Everything in the listing that follows should be reproduced exactly except the pictures.

(TASK MATERIAL Opens)

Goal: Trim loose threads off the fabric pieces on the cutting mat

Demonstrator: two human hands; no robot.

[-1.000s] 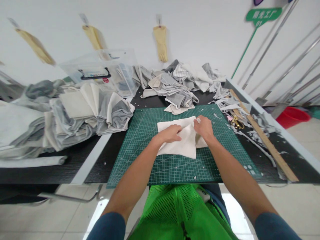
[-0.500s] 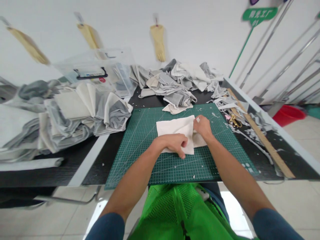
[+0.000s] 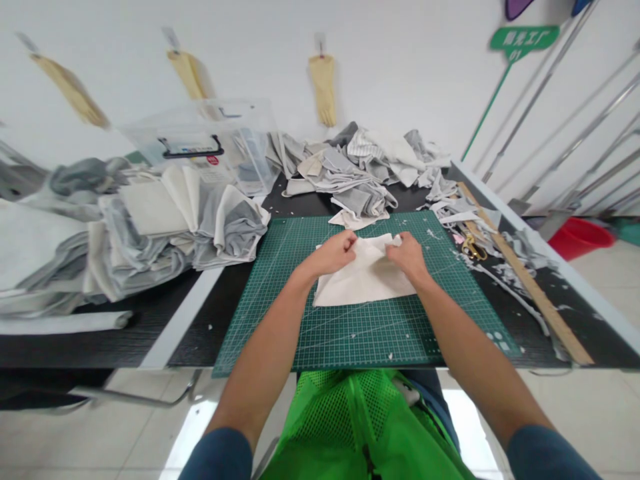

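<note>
An off-white piece of fabric (image 3: 367, 283) lies on the green cutting mat (image 3: 280, 313), its far edge lifted a little. My left hand (image 3: 336, 253) pinches that edge near its left part, fingers closed. At the upper right corner my right hand (image 3: 406, 255) grips the same cloth between thumb and fingers. Between both hands the raised edge sags in a shallow fold. Just beyond the mat's far side, a stack of grey and cream cloth pieces (image 3: 363, 197) overlaps the mat.
Heaped cloth (image 3: 165, 220) covers the table's left side, with a clear plastic box (image 3: 200, 143) behind it. Along the right lie a wooden ruler (image 3: 530, 280), gold-handled scissors (image 3: 473, 248) and fabric scraps. A red basin (image 3: 580, 238) stands beyond the right edge.
My left hand has moved from the cloth's near side up to its far edge and closed on it. The cloth, folded over before, now lies spread wider, its far edge raised.
</note>
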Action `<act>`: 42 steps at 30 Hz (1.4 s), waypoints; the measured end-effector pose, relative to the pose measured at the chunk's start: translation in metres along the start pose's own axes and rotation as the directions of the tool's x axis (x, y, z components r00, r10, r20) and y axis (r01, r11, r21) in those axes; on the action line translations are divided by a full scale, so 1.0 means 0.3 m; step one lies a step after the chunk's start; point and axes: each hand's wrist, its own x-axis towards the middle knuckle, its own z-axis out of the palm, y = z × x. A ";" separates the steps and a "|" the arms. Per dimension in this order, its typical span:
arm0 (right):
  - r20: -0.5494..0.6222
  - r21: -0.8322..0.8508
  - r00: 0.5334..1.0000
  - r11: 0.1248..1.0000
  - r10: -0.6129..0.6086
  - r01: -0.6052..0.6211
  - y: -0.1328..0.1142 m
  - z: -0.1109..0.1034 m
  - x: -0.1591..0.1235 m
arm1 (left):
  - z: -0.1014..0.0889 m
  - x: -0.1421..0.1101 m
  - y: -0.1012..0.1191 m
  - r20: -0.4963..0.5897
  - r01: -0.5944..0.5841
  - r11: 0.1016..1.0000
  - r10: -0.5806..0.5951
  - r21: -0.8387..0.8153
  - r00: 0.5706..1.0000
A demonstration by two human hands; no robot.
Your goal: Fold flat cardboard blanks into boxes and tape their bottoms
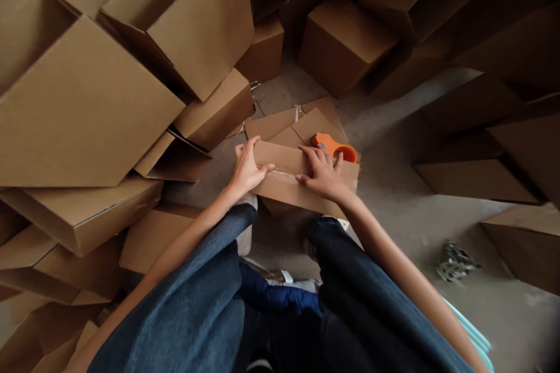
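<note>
Between my knees is a narrow cardboard box [284, 187], its two top flaps meeting along a seam with a shiny strip, perhaps clear tape. My left hand [248, 170] grips the box's left end, thumb on the top near the seam and fingers at the far edge. Spread across the top towards the right end, my right hand [322, 173] rests with its thumb by the seam. Just beyond the right fingers lies an orange tape dispenser [332, 144]. Flat cardboard pieces [277, 125] lie on the floor behind the box.
Large cardboard boxes [79, 105] are piled on the left, with more boxes [345, 41] at the back and on the right [479, 178]. Grey concrete floor [394, 186] shows to the right. A crumpled patterned item [457, 260] and a light-blue object [470, 329] lie there.
</note>
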 end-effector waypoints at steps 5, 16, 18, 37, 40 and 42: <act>-0.044 0.031 0.999 1.000 0.008 -0.007 -0.006 0.016 -0.002 | -0.003 -0.002 0.014 -0.001 0.024 1.000 -0.024 -0.008 1.000; -0.202 -0.042 0.975 0.994 0.091 -0.101 -0.065 0.068 0.005 | -0.001 -0.014 0.025 -0.004 -0.008 0.999 0.008 0.043 1.000; -0.194 -0.046 0.976 0.993 0.097 -0.108 -0.066 0.070 0.008 | 0.001 -0.018 0.027 0.008 -0.014 0.999 0.013 0.049 1.000; -0.183 -0.033 0.981 0.997 0.063 -0.070 -0.050 0.072 0.011 | 0.019 -0.029 0.008 0.013 -0.040 0.999 0.041 -0.027 0.999; -0.170 -0.026 0.984 0.998 0.045 -0.050 -0.040 0.073 0.015 | -0.001 -0.018 -0.031 0.089 -0.023 0.997 0.031 -0.080 0.996; -0.163 -0.016 0.986 0.999 0.038 -0.042 -0.032 0.075 0.017 | -0.015 -0.008 -0.060 0.134 -0.029 0.992 0.046 -0.123 0.990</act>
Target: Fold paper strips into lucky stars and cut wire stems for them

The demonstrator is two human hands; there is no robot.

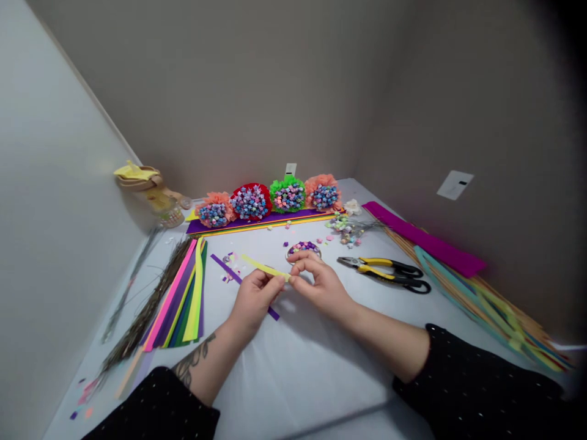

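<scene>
Head view: yellow strip (263, 267) pinched between left fingers (274, 285), end apparently by right fingers (300, 286).

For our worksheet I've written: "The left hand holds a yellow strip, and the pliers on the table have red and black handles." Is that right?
Not quite: the handle colour is wrong. The head view shows that the pliers on the table have yellow and black handles. The left hand does hold a yellow strip.
</scene>
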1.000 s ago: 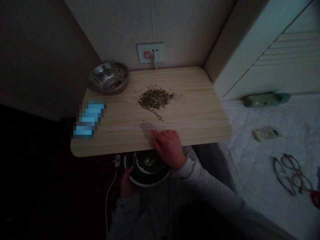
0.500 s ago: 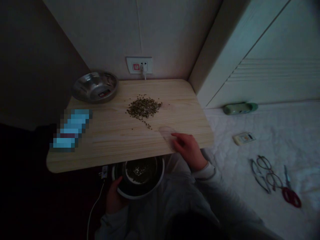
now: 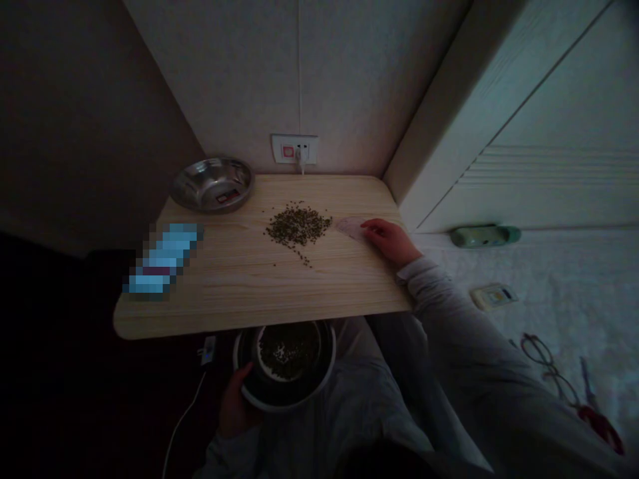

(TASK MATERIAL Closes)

**ANSWER FOR THE TASK**
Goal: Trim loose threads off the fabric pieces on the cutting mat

Demonstrator: two human hands; no robot.

[-1.000s] 
[-0.500s] 
[+0.000s] 

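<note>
An off-white piece of fabric (image 3: 367, 283) lies on the green cutting mat (image 3: 280, 313), its far edge lifted a little. My left hand (image 3: 336, 253) pinches that edge near its left part, fingers closed. At the upper right corner my right hand (image 3: 406, 255) grips the same cloth between thumb and fingers. Between both hands the raised edge sags in a shallow fold. Just beyond the mat's far side, a stack of grey and cream cloth pieces (image 3: 363, 197) overlaps the mat.
Heaped cloth (image 3: 165, 220) covers the table's left side, with a clear plastic box (image 3: 200, 143) behind it. Along the right lie a wooden ruler (image 3: 530, 280), gold-handled scissors (image 3: 473, 248) and fabric scraps. A red basin (image 3: 580, 238) stands beyond the right edge.
My left hand has moved from the cloth's near side up to its far edge and closed on it. The cloth, folded over before, now lies spread wider, its far edge raised.
</note>
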Action `<act>`: 42 steps at 30 Hz (1.4 s), waypoints; the measured end-effector pose, relative to the pose measured at the chunk's start: translation in metres along the start pose's own axes and rotation as the directions of the tool's x axis (x, y, z components r00, r10, r20) and y axis (r01, r11, r21) in those axes; on the action line translations are divided by a full scale, so 1.0 means 0.3 m; step one lies a step after the chunk's start; point and axes: each hand's wrist, its own x-axis towards the middle knuckle, its own z-axis out of the palm, y = z × x. A ";" separates the steps and a "|" the arms. Per dimension in this order, its typical span:
arm0 (right):
  - r20: -0.5494..0.6222
  - r21: -0.8322..0.8508
  - r00: 0.5334..1.0000
  - r11: 0.1248..1.0000
  - r10: -0.6129..0.6086
  - r01: -0.6052..0.6211
  - y: -0.1328..0.1142 m
  - z: -0.1109..0.1034 m
  - x: -0.1591..0.1235 m
arm1 (left):
  - z: -0.1014..0.0889 m
  - x: -0.1421..0.1101 m
  - y: -0.1012..0.1191 m
  - r20: -0.4963..0.5897
  - r01: -0.5944..0.5841
  - r11: 0.1016..1.0000
  - r10: -0.5806..0.5951
  - r21: -0.8387..0.8153
  - r00: 0.5706..1.0000
A demonstration by two human hands; no robot.
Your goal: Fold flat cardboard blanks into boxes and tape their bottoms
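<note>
Between my knees is a narrow cardboard box [284, 187], its two top flaps meeting along a seam with a shiny strip, perhaps clear tape. My left hand [248, 170] grips the box's left end, thumb on the top near the seam and fingers at the far edge. Spread across the top towards the right end, my right hand [322, 173] rests with its thumb by the seam. Just beyond the right fingers lies an orange tape dispenser [332, 144]. Flat cardboard pieces [277, 125] lie on the floor behind the box.
Large cardboard boxes [79, 105] are piled on the left, with more boxes [345, 41] at the back and on the right [479, 178]. Grey concrete floor [394, 186] shows to the right. A crumpled patterned item [457, 260] and a light-blue object [470, 329] lie there.
</note>
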 end-effector waypoints at steps 5, 16, 18, 37, 40 and 42: <act>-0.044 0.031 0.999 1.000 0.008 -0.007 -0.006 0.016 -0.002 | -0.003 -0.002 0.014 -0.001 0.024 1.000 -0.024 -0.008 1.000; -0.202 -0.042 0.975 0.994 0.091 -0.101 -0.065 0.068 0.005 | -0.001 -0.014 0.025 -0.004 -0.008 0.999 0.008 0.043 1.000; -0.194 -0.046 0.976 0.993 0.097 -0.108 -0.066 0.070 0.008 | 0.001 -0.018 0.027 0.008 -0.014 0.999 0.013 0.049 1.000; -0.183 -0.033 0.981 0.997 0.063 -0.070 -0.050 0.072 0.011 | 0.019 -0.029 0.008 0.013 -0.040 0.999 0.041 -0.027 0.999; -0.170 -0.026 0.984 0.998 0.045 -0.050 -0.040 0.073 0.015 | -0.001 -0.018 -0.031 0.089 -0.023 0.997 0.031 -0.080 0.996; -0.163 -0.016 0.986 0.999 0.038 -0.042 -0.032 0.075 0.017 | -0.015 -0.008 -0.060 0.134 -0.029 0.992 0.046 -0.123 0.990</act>
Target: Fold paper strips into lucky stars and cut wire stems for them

The demonstrator is two human hands; there is no robot.


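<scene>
Head view: yellow strip (263, 267) pinched between left fingers (274, 285), end apparently by right fingers (300, 286).

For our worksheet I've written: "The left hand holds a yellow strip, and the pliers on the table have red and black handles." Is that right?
Not quite: the handle colour is wrong. The head view shows that the pliers on the table have yellow and black handles. The left hand does hold a yellow strip.
</scene>
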1.000 s ago: 
0.500 s ago: 
now: 

This exercise has nothing further to it.